Desperate and disappointed in everything holy, Kopeikin finally decides to take fate into his own hands. The postmaster, who told the whole story about Kopeikin, hints at the end that Kopeikin has become a robber. Now he himself thinks about his life, not relying on anyone.

"The Tale of Captain Kopeikin" carries a great ideological and artistic load in "Dead Souls". It is no coincidence that this inserted short story is located in the tenth chapter of the work. It is known that in recent chapters poems (from the seventh to the tenth) characterize bureaucratic Russia. Officials are shown by Gogol as the same "dead souls" as the landowners. These are some robots the walking Dead who have nothing sacred left behind their souls. But the deadening of bureaucracy occurs, according to Gogol, not because all this bad people. The system itself is dead, which depersonalizes everyone who enters it. This is precisely what bureaucratic Rus' is terrible for. The highest expression of the consequences of social evil is, it seems to me, the fate of Captain Kopeikin.
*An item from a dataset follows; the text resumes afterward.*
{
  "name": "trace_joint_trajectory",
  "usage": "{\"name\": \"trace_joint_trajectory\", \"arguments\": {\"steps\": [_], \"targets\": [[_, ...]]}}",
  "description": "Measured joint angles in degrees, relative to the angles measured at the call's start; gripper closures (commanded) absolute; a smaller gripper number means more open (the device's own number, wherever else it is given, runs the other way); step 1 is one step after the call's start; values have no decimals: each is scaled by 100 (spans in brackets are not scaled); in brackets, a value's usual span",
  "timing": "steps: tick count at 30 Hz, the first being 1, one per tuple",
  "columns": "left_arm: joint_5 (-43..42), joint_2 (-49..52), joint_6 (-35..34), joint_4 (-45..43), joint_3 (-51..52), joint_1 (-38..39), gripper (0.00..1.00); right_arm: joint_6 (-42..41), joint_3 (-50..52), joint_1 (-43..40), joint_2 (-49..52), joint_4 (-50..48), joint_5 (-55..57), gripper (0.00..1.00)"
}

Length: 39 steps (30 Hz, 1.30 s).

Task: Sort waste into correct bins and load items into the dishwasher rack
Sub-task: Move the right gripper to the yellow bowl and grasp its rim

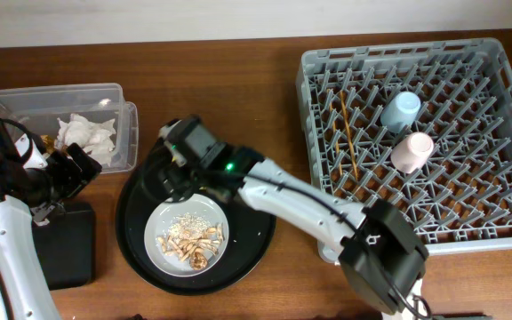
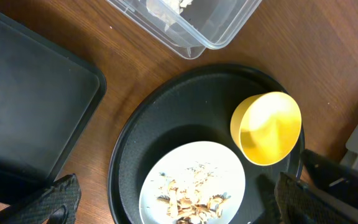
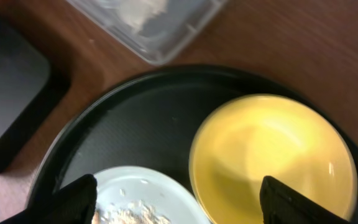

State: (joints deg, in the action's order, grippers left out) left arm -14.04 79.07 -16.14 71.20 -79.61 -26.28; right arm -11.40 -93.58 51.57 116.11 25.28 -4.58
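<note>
You are working on the yellow bowl (image 3: 272, 149). It is sitting on the large round black tray (image 2: 166, 112), just beside the grey-white plate (image 1: 163, 222). Only yellow is showing, so I am judging that it is lying mouth-down, though I cannot tell this for sure.

Your right gripper (image 3: 178, 183) is hanging over it with the fingers spread wide and holding nothing. One finger is standing over the bowl, the other over the plate. Your left gripper (image 2: 176, 186) is also spread fully and empty, hovering between the clear box (image 1: 25, 102) and the shallow black tray (image 1: 65, 244).

I am expecting the bowl to be light and stiff, probably plastic, with a smooth round wall that is slipping easily out of a pinch. The rim is looking like the better place to take hold, one finger on each side of it.

The plate is carrying a heap of pale crumbs (image 1: 192, 238), so a careless finger is risking to scatter them. The box is holding crumpled tissues (image 1: 85, 135). The dishwasher rack (image 1: 505, 204) is standing well apart on the worktop (image 1: 238, 62). It is already holding the blue cup (image 1: 401, 108), the pink cup (image 1: 412, 151) and the chopsticks (image 1: 345, 129), and these are standing in the way of part of it.
</note>
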Motion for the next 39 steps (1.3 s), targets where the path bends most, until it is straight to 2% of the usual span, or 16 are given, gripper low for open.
{"name": "trace_joint_trajectory", "arguments": {"steps": [3, 11, 17, 22, 24, 27, 31, 35, 39], "targets": [[0, 0, 0, 0, 0, 0, 0, 238, 0, 260, 46, -269, 380, 12], [0, 0, 0, 0, 0, 0, 1, 446, 0, 247, 855, -671, 831, 30], [0, 0, 0, 0, 0, 0, 1, 470, 0, 247, 999, -734, 874, 47], [0, 0, 0, 0, 0, 0, 0, 459, 0, 247, 1095, -662, 890, 53], [0, 0, 0, 0, 0, 0, 1, 463, 0, 247, 1104, -605, 892, 70], [0, 0, 0, 0, 0, 0, 1, 457, 0, 247, 1113, -584, 903, 81], [0, 0, 0, 0, 0, 0, 0, 470, 0, 247, 1123, -549, 911, 82], [0, 0, 0, 0, 0, 0, 1, 466, 0, 247, 1143, -476, 918, 96], [0, 0, 0, 0, 0, 0, 1, 522, -74, 240, 1152, -400, 994, 96]]}}
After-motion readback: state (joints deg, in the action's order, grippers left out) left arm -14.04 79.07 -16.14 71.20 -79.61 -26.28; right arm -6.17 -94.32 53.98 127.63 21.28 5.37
This short story expresses Gogol's warning Russian authorities. The writer shows that if there are no cardinal reforms from above, they will start from below. The fact that Kopeikin goes into the woods and becomes a robber is a symbol of the fact that the people can "take their fate into their own hands" and raise uprisings, and maybe a revolution.

It is interesting that the names of Kopeikin and Chichikov converge in the poem. The postmaster believed that Chichikov was probably the captain himself. It seems to me that such parallels are not accidental. According to Gogol, Chichikov is a robber, this is an evil that threatens Russia. But how do people turn into Chichikovs? How do they become soulless money-grubbers, not noticing anything but their own goals? Maybe the writer shows that people do not become Chichikovs from a good life? Just as Kopeikin was left alone with his pressing problems, so Chichikov was left to the mercy of fate by his parents, who did not give him spiritual guidance, but set him up only for the material. It turns out that Gogol is trying to understand his hero, the essence of his nature, the reasons that this nature was formed.

"The Tale of Captain Kopeikin" is one of the most important links in the poem "Dead Souls". It contains the resolution of many issues, characterizes many images, reveals the essence of many phenomena and author's thoughts.